From the exit of Ulrica, my appreciation of this production wanes.  Lopardo reminds us of his great skill as a comedian, a natural clown, in disguise as a sailor. It is his best moment.  The love duet goes well because it is top shelf Verdi and Lopardo still has stamina to match the fresher sounding Radvanovsky. Weaknesses in the staging become distracting.  Riccardo pleads to Amelia on bended knee, arms outstretched in a way that can only mean Grand Opera or “I am about to catch a  huge beach ball!”

In act three, the betrayed Renato keeps pointing at the floor when he threatens Amelia. “You are going to clean these floors, woman!”  The trio with Sam and Thomas delivers all three singers downstage center, their hands homoerotically stacked on one sword. As for Amelia, the big aria sounds unrehearsed.  After the poignant cello solo, Ascher Fisch starts the oom-pahs at an impossibly slow tempo and I am waiting for Radvanovsky to literally die in the middle of this aria. Did she forget the words? Does she know that she came in early there? No matter, a beautifully shaped cadenza with effective mezze di voce gives the Radvanovskyists the evidence they need to anoint her as queen.

The saddest part is the third act. Lopardo alone at his desk, nothing else on the candlelit stage. One of the best opportunities for a tenor in the entire canon.  He  doesn’t make it. After a convincing accompagnato, the cantibile “Ma se m’è forza perderti” reveals that this great Rossinian has been wearing the mask of a Verdi Lyric Tenor.  The voice falls off the fundamental. The rest of the opera is sung  almost sotto voce.  I am heart broken and I want to rush the stage and hand him a Coca-Cola.  The irony of his own words in the program notes!

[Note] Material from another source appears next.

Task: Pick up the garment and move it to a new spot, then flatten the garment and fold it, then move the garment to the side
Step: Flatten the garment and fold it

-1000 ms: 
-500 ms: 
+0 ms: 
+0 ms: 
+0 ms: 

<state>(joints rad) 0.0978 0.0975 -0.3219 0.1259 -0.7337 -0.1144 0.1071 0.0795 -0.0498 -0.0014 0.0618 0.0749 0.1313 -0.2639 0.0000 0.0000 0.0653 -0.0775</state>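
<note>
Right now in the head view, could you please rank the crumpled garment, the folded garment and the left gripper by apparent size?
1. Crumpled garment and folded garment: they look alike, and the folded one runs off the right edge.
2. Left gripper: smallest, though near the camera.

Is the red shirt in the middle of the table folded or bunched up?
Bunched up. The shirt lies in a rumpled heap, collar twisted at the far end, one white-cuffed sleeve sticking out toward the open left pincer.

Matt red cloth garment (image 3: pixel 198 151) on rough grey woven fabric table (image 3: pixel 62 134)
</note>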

This role requires pacing. I take a very lyric approach to it. I don’t sing like a dramatic tenor. The last-act aria freaks some tenors out, but I don’t have that feeling—actually, I can’t wait to get there because it lies right where I live. The character is someone who throws caution to the winds at every turn. Because he’s a tenor, he sings wonderful music, but he’s also to blame for the opera’s outcome, which he brings upon himself.

This performance is recommendable. Something about these melodies and even a sufficient cast manages to stir the heart. I still love you Frank, even though I spied on you in Facebook and suspect that you are a staunch Republican. I still listen to your amazing Lindoro and Almaviva.  And I still cherish my Bergonzi-Price-Verrett-Grist-Merrill Ballo. And I look forward to another Blythe Sings Verdi production here in Chicago.  It will probably be as Amneris to Radvanovsky’s Aida. I will relish seeing Blythe tell her “I am the daughter of the pharaohs and I am your rival!”